**Dataset excerpts:**
○ ○ ○ ○
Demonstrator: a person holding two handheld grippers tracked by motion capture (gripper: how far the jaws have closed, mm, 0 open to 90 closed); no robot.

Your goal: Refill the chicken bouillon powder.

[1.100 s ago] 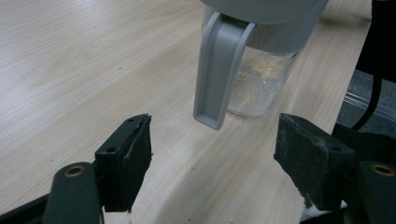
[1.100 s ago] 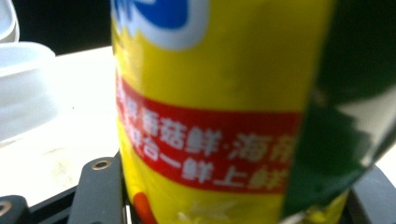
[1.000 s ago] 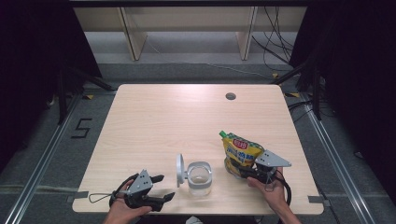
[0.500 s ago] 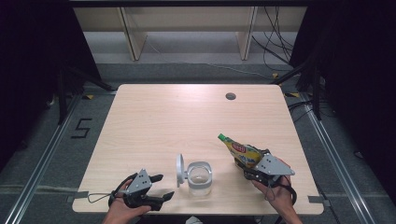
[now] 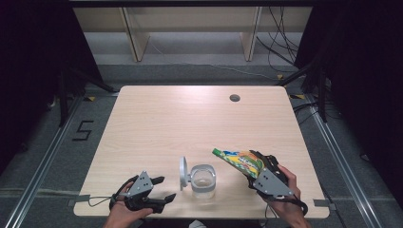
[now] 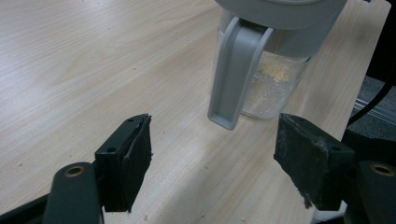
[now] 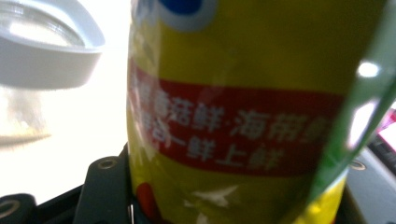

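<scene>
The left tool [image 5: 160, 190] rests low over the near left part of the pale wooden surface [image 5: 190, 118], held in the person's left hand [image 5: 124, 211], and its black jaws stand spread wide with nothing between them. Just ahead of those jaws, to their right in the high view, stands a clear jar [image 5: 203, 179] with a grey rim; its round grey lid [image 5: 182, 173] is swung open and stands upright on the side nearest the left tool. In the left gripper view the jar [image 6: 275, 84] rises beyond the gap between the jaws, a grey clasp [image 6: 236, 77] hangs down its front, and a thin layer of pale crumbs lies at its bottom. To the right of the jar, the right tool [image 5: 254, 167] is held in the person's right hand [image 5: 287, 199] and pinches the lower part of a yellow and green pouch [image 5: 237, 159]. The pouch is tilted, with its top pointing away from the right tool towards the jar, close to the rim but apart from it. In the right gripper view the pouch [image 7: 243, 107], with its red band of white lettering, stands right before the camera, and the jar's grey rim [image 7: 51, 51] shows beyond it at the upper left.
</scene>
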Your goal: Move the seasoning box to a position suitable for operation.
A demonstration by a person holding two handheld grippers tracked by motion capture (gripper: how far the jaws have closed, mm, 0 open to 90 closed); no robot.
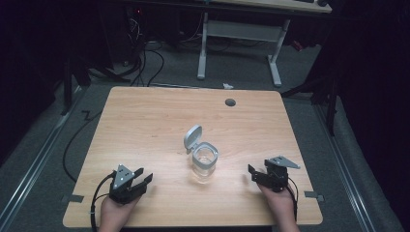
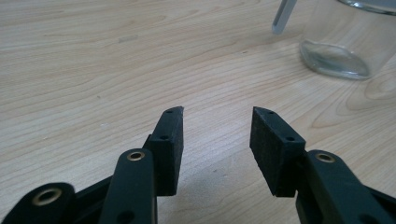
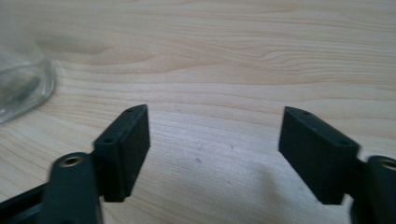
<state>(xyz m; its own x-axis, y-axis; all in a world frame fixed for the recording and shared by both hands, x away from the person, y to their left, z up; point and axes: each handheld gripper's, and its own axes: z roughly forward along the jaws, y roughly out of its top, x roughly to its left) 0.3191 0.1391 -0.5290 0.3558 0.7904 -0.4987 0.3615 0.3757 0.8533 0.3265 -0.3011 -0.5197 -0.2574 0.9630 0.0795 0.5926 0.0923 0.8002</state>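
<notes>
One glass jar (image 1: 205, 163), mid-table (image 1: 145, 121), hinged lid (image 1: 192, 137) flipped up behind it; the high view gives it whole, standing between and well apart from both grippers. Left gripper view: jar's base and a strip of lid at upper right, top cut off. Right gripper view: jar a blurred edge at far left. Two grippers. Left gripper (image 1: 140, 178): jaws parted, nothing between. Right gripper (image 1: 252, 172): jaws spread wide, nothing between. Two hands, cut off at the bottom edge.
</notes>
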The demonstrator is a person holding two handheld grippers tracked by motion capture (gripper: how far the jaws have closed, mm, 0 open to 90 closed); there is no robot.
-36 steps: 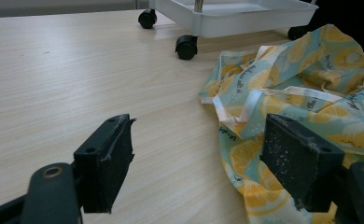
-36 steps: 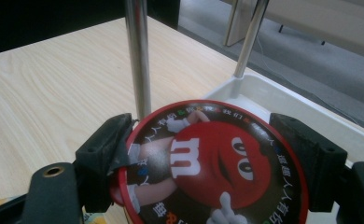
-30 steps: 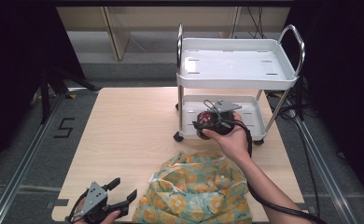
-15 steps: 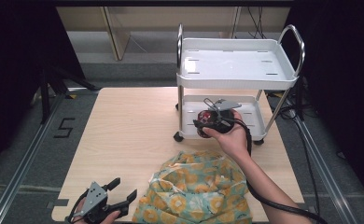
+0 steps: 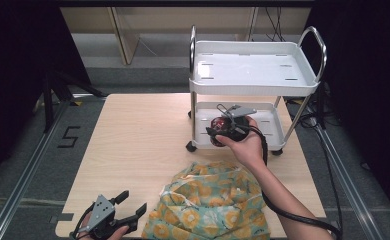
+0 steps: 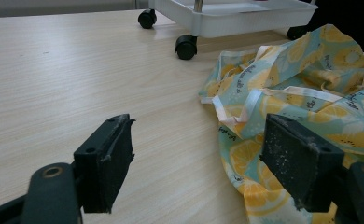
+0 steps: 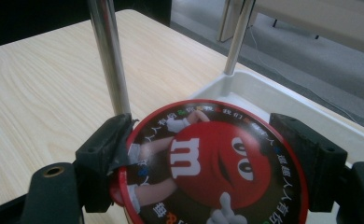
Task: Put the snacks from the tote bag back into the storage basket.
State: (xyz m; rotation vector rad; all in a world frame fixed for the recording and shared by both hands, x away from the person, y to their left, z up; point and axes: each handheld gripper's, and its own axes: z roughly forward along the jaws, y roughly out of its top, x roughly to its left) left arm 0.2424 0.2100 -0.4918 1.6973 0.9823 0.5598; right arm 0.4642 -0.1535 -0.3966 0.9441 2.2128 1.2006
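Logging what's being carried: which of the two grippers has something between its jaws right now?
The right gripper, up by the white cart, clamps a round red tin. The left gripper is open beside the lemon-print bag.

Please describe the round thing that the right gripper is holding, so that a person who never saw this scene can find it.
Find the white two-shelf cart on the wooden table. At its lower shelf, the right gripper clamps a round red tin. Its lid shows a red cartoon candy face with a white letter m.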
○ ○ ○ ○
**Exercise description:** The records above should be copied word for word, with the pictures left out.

**Answer space:**
Demonstrator: a person holding two handheld grippers tracked by motion capture (gripper: how far the jaws have closed, mm, 0 open to 90 closed); no robot.

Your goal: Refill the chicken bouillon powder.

[1.100 s ago] 
[1.100 s ago] 
[1.000 s ago] 
[0.500 s ago] 
[now] 
[now] 
[now] 

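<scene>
The left tool [image 5: 160, 190] rests low over the near left part of the pale wooden surface [image 5: 190, 118], held in the person's left hand [image 5: 124, 211], and its black jaws stand spread wide with nothing between them. Just ahead of those jaws, to their right in the high view, stands a clear jar [image 5: 203, 179] with a grey rim; its round grey lid [image 5: 182, 173] is swung open and stands upright on the side nearest the left tool. In the left gripper view the jar [image 6: 275, 84] rises beyond the gap between the jaws, a grey clasp [image 6: 236, 77] hangs down its front, and a thin layer of pale crumbs lies at its bottom. To the right of the jar, the right tool [image 5: 254, 167] is held in the person's right hand [image 5: 287, 199] and pinches the lower part of a yellow and green pouch [image 5: 237, 159]. The pouch is tilted, with its top pointing away from the right tool towards the jar, close to the rim but apart from it. In the right gripper view the pouch [image 7: 243, 107], with its red band of white lettering, stands right before the camera, and the jar's grey rim [image 7: 51, 51] shows beyond it at the upper left.
</scene>
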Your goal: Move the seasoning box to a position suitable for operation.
A demonstration by a person holding two handheld grippers tracked by motion capture (gripper: how far the jaws have closed, mm, 0 open to 90 closed); no robot.
<state>(xyz m; its own x-axis, y-axis; all in a world frame fixed for the recording and shared by both hands, x away from the person, y to their left, z up; point and axes: each handheld gripper's, and its own axes: z roughly forward along the jaws, y roughly out of its top, x roughly to its left) 0.3191 0.1391 -0.5290 0.3558 0.7904 -0.4987 0.3615 0.3757 0.8533 0.3265 -0.3011 -0.5197 -0.2574 0.9630 0.0795 0.5926 0.0923 0.8002</state>
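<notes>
One glass jar (image 1: 205, 163), mid-table (image 1: 145, 121), hinged lid (image 1: 192, 137) flipped up behind it; the high view gives it whole, standing between and well apart from both grippers. Left gripper view: jar's base and a strip of lid at upper right, top cut off. Right gripper view: jar a blurred edge at far left. Two grippers. Left gripper (image 1: 140, 178): jaws parted, nothing between. Right gripper (image 1: 252, 172): jaws spread wide, nothing between. Two hands, cut off at the bottom edge.
</notes>
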The demonstrator is a person holding two handheld grippers tracked by motion capture (gripper: how far the jaws have closed, mm, 0 open to 90 closed); there is no robot.
-36 steps: 
-36 steps: 
-30 steps: 
-15 steps: 
+0 steps: 
+0 steps: 
+0 steps: 
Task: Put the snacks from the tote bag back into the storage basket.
State: (xyz m; rotation vector rad; all in a world frame fixed for the recording and shared by both hands, x away from the person, y to their left, z up; point and axes: each handheld gripper's, and its own axes: z roughly forward along the jaws, y roughly out of its top, x roughly to its left) left arm 0.2424 0.2100 -0.4918 1.6973 0.9823 0.5598; right arm 0.4642 -0.1535 -0.3966 0.9441 2.2128 1.2006
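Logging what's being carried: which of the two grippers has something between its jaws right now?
The right gripper, up by the white cart, clamps a round red tin. The left gripper is open beside the lemon-print bag.

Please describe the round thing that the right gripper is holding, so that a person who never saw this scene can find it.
Find the white two-shelf cart on the wooden table. At its lower shelf, the right gripper clamps a round red tin. Its lid shows a red cartoon candy face with a white letter m.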

Work on the answer has been completed.